# Exercise aim:
Below is a set of records; print all of them exactly as written.

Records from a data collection
*** Block opens ***

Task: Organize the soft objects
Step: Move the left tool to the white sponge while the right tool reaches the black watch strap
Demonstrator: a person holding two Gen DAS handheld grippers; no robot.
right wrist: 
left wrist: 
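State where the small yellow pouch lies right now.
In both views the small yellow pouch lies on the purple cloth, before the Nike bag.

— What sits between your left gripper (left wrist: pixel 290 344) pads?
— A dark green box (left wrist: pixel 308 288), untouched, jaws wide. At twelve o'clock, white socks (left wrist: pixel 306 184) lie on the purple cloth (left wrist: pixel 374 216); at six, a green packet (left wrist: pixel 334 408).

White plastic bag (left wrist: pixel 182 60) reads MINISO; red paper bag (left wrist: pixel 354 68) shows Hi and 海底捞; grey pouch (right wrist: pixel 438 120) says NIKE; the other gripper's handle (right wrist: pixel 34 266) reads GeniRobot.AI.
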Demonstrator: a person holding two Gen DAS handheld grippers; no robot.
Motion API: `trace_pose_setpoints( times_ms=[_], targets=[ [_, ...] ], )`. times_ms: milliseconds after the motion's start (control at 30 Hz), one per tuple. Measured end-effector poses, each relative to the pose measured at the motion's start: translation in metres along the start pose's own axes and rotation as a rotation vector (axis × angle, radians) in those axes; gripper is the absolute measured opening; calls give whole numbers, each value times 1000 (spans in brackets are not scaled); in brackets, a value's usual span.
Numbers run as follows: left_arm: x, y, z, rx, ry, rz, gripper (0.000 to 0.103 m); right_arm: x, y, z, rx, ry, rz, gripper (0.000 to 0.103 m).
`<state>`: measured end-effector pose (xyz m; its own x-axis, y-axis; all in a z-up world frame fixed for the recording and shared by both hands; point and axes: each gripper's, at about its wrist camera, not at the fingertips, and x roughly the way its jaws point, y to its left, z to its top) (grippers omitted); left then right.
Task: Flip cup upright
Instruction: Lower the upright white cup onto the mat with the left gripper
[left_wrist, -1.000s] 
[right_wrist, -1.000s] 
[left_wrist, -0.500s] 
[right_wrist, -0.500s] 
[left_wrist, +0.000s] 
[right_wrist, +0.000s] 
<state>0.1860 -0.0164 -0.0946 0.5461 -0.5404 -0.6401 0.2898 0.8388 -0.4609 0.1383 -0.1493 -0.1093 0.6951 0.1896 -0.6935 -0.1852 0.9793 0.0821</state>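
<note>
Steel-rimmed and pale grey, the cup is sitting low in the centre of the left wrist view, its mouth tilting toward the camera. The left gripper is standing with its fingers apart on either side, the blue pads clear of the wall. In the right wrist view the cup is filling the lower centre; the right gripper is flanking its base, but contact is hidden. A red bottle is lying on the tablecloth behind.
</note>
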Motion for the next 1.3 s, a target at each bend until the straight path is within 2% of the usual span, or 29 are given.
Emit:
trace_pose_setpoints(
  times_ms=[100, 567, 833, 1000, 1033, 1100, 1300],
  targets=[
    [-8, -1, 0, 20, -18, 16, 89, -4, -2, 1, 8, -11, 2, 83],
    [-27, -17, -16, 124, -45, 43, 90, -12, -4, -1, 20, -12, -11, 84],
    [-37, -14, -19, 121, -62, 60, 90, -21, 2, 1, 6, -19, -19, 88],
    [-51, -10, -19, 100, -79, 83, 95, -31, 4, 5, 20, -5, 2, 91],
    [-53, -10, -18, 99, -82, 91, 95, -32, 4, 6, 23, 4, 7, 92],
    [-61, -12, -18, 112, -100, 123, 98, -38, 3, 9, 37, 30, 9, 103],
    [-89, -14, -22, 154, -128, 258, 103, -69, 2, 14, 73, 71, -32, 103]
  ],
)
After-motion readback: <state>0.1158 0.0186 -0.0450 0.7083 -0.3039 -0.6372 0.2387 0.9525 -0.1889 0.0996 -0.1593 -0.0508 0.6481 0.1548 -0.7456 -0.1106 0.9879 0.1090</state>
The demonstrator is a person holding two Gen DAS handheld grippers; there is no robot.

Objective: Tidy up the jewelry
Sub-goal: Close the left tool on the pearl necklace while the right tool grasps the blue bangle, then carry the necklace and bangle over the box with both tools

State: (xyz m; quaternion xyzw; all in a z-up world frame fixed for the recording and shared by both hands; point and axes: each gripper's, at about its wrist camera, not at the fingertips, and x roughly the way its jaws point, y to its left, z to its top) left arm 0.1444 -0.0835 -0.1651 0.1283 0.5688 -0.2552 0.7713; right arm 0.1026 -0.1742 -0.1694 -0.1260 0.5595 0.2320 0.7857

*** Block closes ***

# Answer to this task:
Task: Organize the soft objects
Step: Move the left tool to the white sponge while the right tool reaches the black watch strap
Demonstrator: a person holding two Gen DAS handheld grippers; no robot.
right wrist: 
left wrist: 
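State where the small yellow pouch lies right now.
In both views the small yellow pouch lies on the purple cloth, before the Nike bag.

— What sits between your left gripper (left wrist: pixel 290 344) pads?
— A dark green box (left wrist: pixel 308 288), untouched, jaws wide. At twelve o'clock, white socks (left wrist: pixel 306 184) lie on the purple cloth (left wrist: pixel 374 216); at six, a green packet (left wrist: pixel 334 408).

White plastic bag (left wrist: pixel 182 60) reads MINISO; red paper bag (left wrist: pixel 354 68) shows Hi and 海底捞; grey pouch (right wrist: pixel 438 120) says NIKE; the other gripper's handle (right wrist: pixel 34 266) reads GeniRobot.AI.
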Demonstrator: a person holding two Gen DAS handheld grippers; no robot.
Motion API: `trace_pose_setpoints( times_ms=[_], targets=[ [_, ...] ], )`. times_ms: milliseconds after the motion's start (control at 30 Hz), one per tuple. Measured end-effector poses, each relative to the pose measured at the motion's start: translation in metres along the start pose's own axes and rotation as a rotation vector (axis × angle, radians) in those axes; gripper is the absolute measured opening; calls give whole numbers, each value times 1000 (spans in brackets are not scaled); in brackets, a value's usual span.
Numbers run as follows: left_arm: x, y, z, rx, ry, rz, gripper (0.000 to 0.103 m); right_arm: x, y, z, rx, ry, rz, gripper (0.000 to 0.103 m).
`<state>`: measured end-effector pose (xyz m; its own x-axis, y-axis; all in a z-up world frame fixed for the recording and shared by both hands; point and axes: each gripper's, at about its wrist camera, not at the fingertips, and x roughly the way its jaws point, y to its left, z to its top) (grippers omitted); left then right.
Task: Flip cup upright
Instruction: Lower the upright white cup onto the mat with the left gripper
[left_wrist, -1.000s] 
[right_wrist, -1.000s] 
[left_wrist, -0.500s] 
[right_wrist, -0.500s] 
[left_wrist, +0.000s] 
[right_wrist, +0.000s] 
<state>0.1860 -0.0164 -0.0946 0.5461 -0.5404 -0.6401 0.2898 0.8388 -0.4609 0.1383 -0.1493 -0.1093 0.6951 0.1896 -0.6935 -0.1852 0.9793 0.0821</state>
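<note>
Steel-rimmed and pale grey, the cup is sitting low in the centre of the left wrist view, its mouth tilting toward the camera. The left gripper is standing with its fingers apart on either side, the blue pads clear of the wall. In the right wrist view the cup is filling the lower centre; the right gripper is flanking its base, but contact is hidden. A red bottle is lying on the tablecloth behind.
</note>
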Motion for the next 1.3 s, a target at each bend until the straight path is within 2% of the usual span, or 29 are given.
Emit:
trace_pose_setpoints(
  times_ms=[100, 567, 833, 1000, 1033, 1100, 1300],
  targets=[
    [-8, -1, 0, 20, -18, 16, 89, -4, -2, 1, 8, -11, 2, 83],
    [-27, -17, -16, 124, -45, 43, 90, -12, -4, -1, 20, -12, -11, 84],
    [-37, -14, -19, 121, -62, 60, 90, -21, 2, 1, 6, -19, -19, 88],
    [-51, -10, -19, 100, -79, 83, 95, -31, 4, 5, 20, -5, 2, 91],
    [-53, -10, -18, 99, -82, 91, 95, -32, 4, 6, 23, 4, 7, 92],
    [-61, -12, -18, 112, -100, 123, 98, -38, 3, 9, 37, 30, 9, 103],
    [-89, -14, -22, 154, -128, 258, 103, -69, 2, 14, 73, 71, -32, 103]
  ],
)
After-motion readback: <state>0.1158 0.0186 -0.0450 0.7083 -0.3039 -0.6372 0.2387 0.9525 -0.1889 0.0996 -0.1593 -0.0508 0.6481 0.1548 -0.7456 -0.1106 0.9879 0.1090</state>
The demonstrator is a person holding two Gen DAS handheld grippers; there is no robot.

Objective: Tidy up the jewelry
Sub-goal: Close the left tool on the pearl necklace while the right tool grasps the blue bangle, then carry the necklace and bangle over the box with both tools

State: (xyz m; quaternion xyzw; all in a z-up world frame fixed for the recording and shared by both hands; point and axes: each gripper's, at about its wrist camera, not at the fingertips, and x roughly the way its jaws point, y to its left, z to its top) left arm 0.1444 -0.0835 -0.1651 0.1283 0.5688 -0.2552 0.7713; right arm 0.1026 -0.1742 -0.1694 -0.1260 0.5595 0.2320 0.7857

What has been written completes the answer.